Dopo aver prodotto nella stagione 2019/2020 “Lo zoo di vetro”, il LAC torna dunque a confrontarsi con l’universo teatrale di Williams, scegliendo un testo meno frequentato ma tra i più autobiografici dell’autore americano. “Improvvisamente l’estate scorsa” affonda infatti le radici in una vicenda personale che segnò profondamente la sua vita: la lobotomia subita nel 1943 dalla sorella Rose, autorizzata dalla madre. Un trauma che influenzò profondamente la sua scrittura e che riecheggia in modo evidente nella trama della pièce.
La vicenda prende avvio dalla misteriosa morte di Sebastian Venable, giovane sensibile che aspirava a diventare poeta. L’episodio, avvenuto durante un viaggio estivo a Cabeza de Lobo, viene raccontato attraverso versioni contrastanti. Da un lato quella della madre, Violet Venable, determinata a difendere la memoria del figlio e il prestigio della famiglia; dall’altro quella della cugina Catharine Holly, che fu con Sebastian negli ultimi giorni della sua vita e che sostiene di conoscere la verità su quanto accaduto.

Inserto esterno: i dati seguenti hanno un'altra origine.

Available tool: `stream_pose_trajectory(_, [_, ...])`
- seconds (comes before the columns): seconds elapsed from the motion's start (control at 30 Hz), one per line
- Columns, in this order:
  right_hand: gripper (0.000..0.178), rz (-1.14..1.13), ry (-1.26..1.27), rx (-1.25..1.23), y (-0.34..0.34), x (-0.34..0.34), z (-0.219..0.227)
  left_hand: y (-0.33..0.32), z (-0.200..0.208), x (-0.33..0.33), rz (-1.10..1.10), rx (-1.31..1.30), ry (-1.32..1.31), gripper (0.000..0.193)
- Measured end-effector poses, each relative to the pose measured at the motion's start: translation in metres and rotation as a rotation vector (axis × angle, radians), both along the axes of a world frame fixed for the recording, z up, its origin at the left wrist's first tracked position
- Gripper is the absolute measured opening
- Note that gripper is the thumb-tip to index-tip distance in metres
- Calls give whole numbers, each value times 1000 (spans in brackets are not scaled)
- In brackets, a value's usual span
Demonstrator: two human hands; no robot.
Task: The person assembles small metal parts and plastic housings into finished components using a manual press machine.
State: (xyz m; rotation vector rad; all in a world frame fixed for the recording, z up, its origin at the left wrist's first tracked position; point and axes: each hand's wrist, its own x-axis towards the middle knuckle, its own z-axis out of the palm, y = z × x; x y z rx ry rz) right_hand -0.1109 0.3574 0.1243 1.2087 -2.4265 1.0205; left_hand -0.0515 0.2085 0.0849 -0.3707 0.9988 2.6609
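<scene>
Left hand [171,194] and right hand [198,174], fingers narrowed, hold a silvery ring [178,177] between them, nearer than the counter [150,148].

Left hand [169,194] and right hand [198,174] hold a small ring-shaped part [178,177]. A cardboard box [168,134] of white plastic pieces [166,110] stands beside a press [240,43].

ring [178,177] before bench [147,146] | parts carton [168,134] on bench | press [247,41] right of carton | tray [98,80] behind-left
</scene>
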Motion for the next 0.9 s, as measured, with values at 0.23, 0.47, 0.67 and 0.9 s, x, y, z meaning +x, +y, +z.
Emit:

A tentare di ricostruire i fatti è il dottor Cukrowicz, psichiatra incaricato di valutare Catharine e, su richiesta della famiglia, di sottoporla a un intervento di lobotomia che potrebbe cancellare per sempre la sua testimonianza. Attorno a questo nodo drammatico si muovono anche la madre di Catharine, Mrs Holly, e il fratello George, figure che sembrano più interessate ai vantaggi personali che alla ricerca della verità.
Il risultato è una tensione narrativa che assume i contorni di un vero e proprio thriller psicologico. La scena diventa uno spazio mentale dove ricordi, allucinazioni e traumi si intrecciano, rivelando lentamente ciò che è stato rimosso o nascosto. Cordella costruisce così una discesa nelle zone più oscure della memoria, popolata da personaggi che oscillano continuamente tra vittime e responsabili.
Nel mondo immaginato da Williams, anche i gesti più affettuosi possono trasformarsi in strumenti di controllo o di ricatto. Denaro, desiderio e bisogno di proteggere le apparenze diventano le leve con cui i protagonisti tentano di manipolare gli altri e riscrivere la realtà.
Giovedì 19 marzo, al termine della replica delle ore 19, il pubblico avrà inoltre l’occasione di incontrare la compagnia in un appuntamento speciale di approfondimento. L’incontro, moderato dal giornalista e critico teatrale Sergio Lo Gatto, offrirà un momento di confronto diretto con gli artisti sul processo creativo e sui temi dello spettacolo.